● TASK TO CARRY OUT
Once every line below has been checked for "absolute", give only the number of lines that have it.

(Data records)
<<<<
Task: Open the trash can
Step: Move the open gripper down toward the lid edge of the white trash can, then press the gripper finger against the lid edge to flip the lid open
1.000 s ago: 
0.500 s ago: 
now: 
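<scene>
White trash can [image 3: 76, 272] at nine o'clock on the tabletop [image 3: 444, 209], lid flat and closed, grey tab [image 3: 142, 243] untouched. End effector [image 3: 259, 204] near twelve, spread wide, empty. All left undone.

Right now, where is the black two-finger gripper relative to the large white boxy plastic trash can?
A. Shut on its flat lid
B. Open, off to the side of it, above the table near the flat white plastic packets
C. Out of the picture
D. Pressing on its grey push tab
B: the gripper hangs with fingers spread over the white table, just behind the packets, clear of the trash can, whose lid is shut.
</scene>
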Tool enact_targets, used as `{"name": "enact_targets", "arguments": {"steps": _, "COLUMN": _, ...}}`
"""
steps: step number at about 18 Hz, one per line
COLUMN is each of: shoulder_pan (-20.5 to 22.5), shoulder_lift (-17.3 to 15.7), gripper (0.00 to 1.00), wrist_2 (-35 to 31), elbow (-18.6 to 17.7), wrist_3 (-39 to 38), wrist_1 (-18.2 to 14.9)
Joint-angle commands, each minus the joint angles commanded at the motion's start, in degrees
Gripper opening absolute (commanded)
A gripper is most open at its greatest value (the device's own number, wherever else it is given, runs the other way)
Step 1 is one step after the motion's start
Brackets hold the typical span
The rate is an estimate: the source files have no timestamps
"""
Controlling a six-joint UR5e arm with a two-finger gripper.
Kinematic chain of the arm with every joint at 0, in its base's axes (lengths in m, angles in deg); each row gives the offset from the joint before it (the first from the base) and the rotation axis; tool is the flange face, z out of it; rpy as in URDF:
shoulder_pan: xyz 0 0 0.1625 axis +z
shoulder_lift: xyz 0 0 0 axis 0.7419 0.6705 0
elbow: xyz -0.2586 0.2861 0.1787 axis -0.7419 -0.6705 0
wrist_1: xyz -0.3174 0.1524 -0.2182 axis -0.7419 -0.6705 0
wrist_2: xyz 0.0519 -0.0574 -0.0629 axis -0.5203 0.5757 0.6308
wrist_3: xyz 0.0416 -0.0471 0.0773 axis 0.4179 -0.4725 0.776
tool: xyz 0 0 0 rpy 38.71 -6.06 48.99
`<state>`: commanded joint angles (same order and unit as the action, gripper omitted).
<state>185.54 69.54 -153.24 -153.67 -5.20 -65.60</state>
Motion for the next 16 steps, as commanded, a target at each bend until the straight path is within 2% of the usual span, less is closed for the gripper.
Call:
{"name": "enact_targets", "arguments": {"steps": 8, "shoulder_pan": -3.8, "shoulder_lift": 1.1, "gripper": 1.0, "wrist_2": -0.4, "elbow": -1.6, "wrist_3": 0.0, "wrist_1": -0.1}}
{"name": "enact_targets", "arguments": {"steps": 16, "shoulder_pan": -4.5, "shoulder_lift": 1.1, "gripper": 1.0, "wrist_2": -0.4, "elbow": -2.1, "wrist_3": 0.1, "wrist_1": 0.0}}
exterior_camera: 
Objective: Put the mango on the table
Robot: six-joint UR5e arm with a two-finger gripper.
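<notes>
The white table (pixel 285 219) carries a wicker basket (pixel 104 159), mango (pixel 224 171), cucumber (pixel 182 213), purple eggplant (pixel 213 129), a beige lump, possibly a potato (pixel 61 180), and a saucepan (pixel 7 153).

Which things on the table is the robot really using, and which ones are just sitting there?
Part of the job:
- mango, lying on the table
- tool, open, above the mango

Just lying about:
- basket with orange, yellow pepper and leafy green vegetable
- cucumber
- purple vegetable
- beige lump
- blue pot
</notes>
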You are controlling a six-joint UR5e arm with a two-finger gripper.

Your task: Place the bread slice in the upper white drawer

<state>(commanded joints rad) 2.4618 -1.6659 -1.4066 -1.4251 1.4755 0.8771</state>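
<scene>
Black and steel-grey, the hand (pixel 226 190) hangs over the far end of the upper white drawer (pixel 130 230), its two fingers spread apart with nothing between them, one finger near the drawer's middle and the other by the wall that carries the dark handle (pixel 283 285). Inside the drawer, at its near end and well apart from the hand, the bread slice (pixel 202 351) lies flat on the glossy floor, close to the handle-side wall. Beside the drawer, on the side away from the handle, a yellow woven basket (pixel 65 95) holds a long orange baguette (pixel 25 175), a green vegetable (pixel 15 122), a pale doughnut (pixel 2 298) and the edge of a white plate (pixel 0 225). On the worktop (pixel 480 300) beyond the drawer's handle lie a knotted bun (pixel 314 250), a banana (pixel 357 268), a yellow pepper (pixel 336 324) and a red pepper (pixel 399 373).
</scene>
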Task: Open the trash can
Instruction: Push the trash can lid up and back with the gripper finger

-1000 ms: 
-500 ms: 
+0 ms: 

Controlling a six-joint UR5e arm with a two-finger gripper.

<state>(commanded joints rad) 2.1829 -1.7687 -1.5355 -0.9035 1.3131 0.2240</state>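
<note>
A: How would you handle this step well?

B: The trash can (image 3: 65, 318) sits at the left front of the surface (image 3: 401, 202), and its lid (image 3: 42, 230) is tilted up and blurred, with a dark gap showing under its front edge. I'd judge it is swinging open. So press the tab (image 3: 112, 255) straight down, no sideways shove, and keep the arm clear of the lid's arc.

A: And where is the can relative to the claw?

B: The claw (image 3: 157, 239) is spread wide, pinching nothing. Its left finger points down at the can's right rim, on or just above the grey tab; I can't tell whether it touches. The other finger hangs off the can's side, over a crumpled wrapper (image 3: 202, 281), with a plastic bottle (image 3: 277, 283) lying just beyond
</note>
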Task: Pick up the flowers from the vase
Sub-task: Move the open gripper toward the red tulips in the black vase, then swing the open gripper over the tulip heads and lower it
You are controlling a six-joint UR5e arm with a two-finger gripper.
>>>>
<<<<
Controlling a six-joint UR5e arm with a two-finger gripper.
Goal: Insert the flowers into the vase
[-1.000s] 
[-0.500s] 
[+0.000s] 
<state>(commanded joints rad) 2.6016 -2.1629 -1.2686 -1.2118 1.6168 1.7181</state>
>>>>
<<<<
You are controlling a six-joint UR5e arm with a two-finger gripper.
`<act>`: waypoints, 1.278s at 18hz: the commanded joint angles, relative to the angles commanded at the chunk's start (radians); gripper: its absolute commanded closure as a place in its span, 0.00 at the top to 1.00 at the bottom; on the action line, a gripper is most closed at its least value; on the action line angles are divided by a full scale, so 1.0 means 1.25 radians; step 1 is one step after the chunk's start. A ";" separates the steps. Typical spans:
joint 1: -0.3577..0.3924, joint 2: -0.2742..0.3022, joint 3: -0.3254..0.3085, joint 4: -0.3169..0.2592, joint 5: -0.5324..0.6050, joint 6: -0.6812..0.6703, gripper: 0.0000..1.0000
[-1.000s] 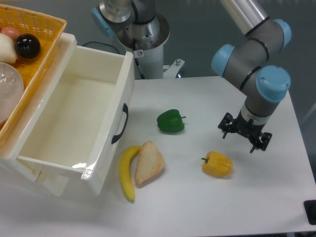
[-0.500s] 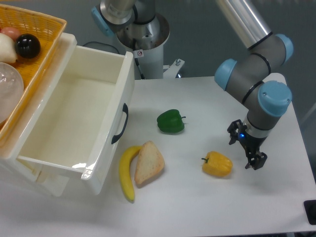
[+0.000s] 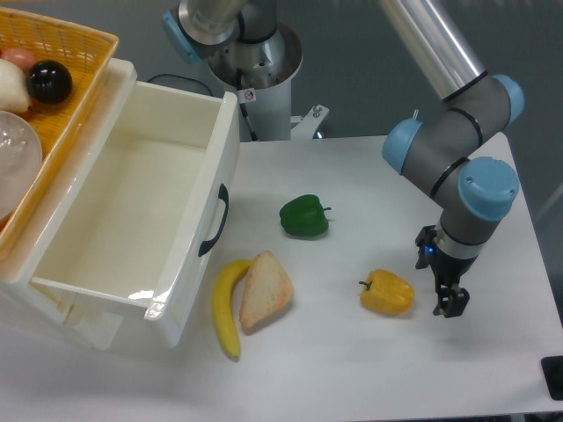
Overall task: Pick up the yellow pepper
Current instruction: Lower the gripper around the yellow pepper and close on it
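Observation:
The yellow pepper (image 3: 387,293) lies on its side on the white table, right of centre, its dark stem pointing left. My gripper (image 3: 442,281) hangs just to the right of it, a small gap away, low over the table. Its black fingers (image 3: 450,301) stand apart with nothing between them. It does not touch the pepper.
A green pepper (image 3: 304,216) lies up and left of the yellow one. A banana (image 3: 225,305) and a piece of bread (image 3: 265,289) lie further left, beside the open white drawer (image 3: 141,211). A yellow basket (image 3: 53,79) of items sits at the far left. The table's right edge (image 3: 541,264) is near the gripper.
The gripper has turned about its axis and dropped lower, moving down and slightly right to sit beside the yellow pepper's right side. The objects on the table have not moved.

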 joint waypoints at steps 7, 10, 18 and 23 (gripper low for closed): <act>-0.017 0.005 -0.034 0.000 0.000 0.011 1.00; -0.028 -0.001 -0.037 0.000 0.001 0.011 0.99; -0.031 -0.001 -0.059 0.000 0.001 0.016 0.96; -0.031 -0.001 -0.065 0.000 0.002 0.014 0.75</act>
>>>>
● EXERCISE RESPONSE
2